These clustered nodes holds up the entire data in the form of documents and provides the functionality of indexing and search of those documents.

Types Of Nodes:-

  • Master Eligible-Node
    Masters are meant for cluster/admin operations like allocation, state maintenance, index/alias creation, etc
  • Data Node
    Data nodes hold data and perform data-related operations such as CRUD, search, and aggregations.
  • Ingest Node
    Ingest nodes are able to apply an ingest pipeline to a document in order to transform and enrich the document before indexing.
  • Tribe Node
    It is a special type of coordinating node that can connect to multiple clusters and perform search and other operations across all connected clusters.
Image result for nodes in elasticsearch cluster

Shards and Replicas

  • Shards: Further dividing index into multiple entities are called shards
  • Replicas: Making one or more copies of the index’s shards called as replica shards or simple replicas

By default in Elasticsearch every index is allocated with 5 primary shards and single replica of each shard. That means for every index there will be 5 primary shards and replication of each will result in total of 10 shards per index.
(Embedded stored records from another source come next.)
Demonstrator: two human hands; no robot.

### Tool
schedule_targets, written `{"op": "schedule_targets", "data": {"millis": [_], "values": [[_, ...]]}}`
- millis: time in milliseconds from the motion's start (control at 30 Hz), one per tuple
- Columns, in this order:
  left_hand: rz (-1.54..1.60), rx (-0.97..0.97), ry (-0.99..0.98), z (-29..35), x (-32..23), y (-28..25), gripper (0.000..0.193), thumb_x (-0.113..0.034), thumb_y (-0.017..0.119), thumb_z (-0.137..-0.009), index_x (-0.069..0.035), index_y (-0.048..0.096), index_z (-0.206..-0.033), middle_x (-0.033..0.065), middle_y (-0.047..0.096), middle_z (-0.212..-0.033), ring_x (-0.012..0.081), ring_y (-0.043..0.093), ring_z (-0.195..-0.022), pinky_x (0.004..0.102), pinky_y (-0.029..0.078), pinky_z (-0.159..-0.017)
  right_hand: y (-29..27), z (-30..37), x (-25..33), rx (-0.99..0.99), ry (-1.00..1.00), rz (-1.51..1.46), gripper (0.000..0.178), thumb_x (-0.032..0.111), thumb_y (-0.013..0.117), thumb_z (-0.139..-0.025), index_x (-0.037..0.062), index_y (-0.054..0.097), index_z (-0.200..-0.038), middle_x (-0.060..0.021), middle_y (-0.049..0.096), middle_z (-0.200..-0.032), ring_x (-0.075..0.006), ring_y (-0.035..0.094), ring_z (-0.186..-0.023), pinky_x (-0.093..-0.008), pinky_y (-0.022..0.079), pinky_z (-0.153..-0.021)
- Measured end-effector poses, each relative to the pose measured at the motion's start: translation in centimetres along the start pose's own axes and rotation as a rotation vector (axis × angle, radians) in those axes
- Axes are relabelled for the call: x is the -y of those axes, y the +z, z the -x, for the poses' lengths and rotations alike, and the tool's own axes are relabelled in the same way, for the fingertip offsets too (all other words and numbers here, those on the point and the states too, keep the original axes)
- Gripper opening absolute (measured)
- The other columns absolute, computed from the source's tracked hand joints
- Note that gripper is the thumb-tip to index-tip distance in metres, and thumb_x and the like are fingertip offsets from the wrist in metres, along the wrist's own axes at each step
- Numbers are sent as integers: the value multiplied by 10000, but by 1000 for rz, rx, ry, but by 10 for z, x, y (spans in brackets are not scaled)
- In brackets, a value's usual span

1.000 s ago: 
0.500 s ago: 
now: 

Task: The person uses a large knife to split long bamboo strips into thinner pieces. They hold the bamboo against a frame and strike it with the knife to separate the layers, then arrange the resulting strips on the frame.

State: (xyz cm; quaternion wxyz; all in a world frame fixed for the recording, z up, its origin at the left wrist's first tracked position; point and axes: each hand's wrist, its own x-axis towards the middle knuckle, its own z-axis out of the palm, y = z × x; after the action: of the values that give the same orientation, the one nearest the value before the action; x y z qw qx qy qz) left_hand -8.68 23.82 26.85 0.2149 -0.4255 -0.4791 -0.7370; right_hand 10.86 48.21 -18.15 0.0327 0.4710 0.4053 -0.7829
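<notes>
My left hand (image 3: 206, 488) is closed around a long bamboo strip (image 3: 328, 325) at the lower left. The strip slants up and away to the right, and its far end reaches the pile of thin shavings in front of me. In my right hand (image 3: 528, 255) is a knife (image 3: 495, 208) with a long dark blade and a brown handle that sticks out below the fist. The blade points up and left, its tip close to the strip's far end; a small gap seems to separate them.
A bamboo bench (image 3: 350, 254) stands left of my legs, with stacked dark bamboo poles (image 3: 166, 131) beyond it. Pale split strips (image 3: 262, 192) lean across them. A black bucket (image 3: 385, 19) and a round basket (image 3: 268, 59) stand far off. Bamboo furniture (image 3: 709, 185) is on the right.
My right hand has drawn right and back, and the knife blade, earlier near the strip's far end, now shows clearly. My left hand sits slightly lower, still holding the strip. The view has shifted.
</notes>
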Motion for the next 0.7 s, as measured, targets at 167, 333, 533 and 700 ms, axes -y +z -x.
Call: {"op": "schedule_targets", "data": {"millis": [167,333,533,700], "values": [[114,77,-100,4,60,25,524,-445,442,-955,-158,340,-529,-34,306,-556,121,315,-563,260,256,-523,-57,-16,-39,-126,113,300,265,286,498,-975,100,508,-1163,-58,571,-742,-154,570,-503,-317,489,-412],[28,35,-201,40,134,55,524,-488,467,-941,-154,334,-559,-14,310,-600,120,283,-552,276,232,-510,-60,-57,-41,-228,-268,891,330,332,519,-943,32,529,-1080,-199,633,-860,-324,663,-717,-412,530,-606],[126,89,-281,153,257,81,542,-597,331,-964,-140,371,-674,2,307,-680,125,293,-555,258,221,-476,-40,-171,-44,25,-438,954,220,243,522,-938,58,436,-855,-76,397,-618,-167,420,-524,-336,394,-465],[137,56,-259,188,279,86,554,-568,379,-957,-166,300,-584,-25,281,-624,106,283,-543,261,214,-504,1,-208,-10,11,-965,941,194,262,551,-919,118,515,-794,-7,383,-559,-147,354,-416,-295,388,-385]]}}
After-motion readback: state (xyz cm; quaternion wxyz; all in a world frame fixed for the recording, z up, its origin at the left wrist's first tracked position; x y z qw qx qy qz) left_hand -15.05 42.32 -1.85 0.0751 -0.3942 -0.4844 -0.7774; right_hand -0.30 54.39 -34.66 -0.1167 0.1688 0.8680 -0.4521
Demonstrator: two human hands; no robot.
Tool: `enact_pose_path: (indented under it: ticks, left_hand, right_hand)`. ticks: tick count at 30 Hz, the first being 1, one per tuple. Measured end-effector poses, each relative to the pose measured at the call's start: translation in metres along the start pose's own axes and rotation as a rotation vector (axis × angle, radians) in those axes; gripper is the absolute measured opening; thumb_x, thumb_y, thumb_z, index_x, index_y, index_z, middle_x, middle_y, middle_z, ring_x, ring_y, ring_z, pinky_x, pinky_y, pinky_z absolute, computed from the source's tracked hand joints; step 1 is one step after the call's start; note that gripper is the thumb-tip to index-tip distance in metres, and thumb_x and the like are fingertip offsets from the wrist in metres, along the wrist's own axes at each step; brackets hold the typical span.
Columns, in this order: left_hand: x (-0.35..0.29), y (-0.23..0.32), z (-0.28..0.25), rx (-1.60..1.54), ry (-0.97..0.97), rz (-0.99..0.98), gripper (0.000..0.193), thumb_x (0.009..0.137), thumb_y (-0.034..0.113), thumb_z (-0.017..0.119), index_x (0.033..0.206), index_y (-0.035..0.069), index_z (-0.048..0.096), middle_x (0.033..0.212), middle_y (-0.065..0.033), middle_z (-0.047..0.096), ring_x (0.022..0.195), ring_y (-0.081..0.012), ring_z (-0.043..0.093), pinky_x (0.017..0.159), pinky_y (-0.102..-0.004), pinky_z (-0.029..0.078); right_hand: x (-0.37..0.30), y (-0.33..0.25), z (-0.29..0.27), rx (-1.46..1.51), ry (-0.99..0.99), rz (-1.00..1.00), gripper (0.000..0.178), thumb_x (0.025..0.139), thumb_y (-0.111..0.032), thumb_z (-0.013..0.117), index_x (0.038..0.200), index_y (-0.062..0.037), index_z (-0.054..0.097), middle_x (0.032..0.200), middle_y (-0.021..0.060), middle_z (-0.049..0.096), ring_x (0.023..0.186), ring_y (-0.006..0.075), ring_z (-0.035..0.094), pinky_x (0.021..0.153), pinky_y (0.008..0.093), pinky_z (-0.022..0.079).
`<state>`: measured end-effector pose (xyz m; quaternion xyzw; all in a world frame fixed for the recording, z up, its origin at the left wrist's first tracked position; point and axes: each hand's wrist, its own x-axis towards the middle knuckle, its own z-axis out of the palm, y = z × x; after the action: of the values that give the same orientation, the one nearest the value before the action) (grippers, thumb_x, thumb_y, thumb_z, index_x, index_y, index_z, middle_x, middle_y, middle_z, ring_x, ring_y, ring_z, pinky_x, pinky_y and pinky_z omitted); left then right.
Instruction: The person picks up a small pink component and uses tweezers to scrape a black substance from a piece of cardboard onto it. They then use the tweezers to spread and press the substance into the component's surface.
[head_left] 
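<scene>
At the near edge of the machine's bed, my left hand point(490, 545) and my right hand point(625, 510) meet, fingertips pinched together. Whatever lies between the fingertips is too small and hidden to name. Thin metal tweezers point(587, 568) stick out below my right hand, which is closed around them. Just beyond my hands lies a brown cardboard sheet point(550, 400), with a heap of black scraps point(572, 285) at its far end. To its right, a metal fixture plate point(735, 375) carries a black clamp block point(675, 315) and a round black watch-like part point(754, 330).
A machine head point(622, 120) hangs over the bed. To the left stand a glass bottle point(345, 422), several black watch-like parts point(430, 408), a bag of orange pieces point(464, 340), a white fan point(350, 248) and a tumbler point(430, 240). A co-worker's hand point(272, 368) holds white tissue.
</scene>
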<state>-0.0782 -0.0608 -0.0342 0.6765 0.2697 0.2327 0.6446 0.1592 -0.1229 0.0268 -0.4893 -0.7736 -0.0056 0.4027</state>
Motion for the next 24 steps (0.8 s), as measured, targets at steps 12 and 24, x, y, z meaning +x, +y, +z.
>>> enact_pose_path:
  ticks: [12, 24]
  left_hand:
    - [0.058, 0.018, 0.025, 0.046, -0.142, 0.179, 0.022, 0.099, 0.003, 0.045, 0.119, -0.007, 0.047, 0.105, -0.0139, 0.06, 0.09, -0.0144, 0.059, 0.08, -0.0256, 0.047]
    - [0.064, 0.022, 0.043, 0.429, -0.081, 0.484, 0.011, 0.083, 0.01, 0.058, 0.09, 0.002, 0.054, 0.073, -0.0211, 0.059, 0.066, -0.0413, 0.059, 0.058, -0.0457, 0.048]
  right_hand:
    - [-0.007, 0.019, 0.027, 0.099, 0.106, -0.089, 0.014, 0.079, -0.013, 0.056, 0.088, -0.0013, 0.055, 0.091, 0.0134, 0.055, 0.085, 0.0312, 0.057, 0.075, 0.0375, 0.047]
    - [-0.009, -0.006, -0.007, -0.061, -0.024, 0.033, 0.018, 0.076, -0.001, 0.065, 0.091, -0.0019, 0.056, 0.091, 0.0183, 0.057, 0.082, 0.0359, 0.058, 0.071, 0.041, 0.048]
Image result for shards and replicas in elasticsearch cluster

Types Of Tuning in ElasticSearch:- 

Index Performance Tuning

  • Use Bulk Requests
  • Use multiple workers/threads to send data to Elasticsearch
  • Unset or increase the refresh interval
  • Disable refresh and replicas for initial loads
  • Disable swapping
  • Give memory to the file-system cache
  • Use faster hardware
  • Indexing buffer size ( Increase the size of the indexing buffer – JAVA Heap Size )

Search Performance Tuning

  • Give memory to the file-system cache
  • Use faster hardware
  • Document modeling (documents should not be joined)
  • Search as few fields as possible
  • Pre-index data (give values to your search)
  • Shards might help with throughput, but not always
  • Use index sorting to speed up conjunctions
  • Warm up the file-system cache (index.store.preload)

Why Is ElasticSearch Tuning Required?

Elasticsearch gives you moderate performance for search and injection of logs maintaining a balance. But when the service utilization or service count within the infrastructure grows, logs grow in similar proportion. One could easily scale the cluster vertically, but that would increase the cost.
Instead, you can tune the cluster as per the requirement(Search or Injection) while maintaining the cost constrains.

Tune-up

How to handle 20k logs ingestion per sec?
For such high data volume ingestion into elastic search cluster, you would be somehow compromising the search performance.Starting step is to choose the right compute system for the requirement, prefer high compute for memory over CPU. We are using m5.2xlarge(8 CPU/32 GB) as data nodes and t3.medium (2 CPU/ 4 GB) for master.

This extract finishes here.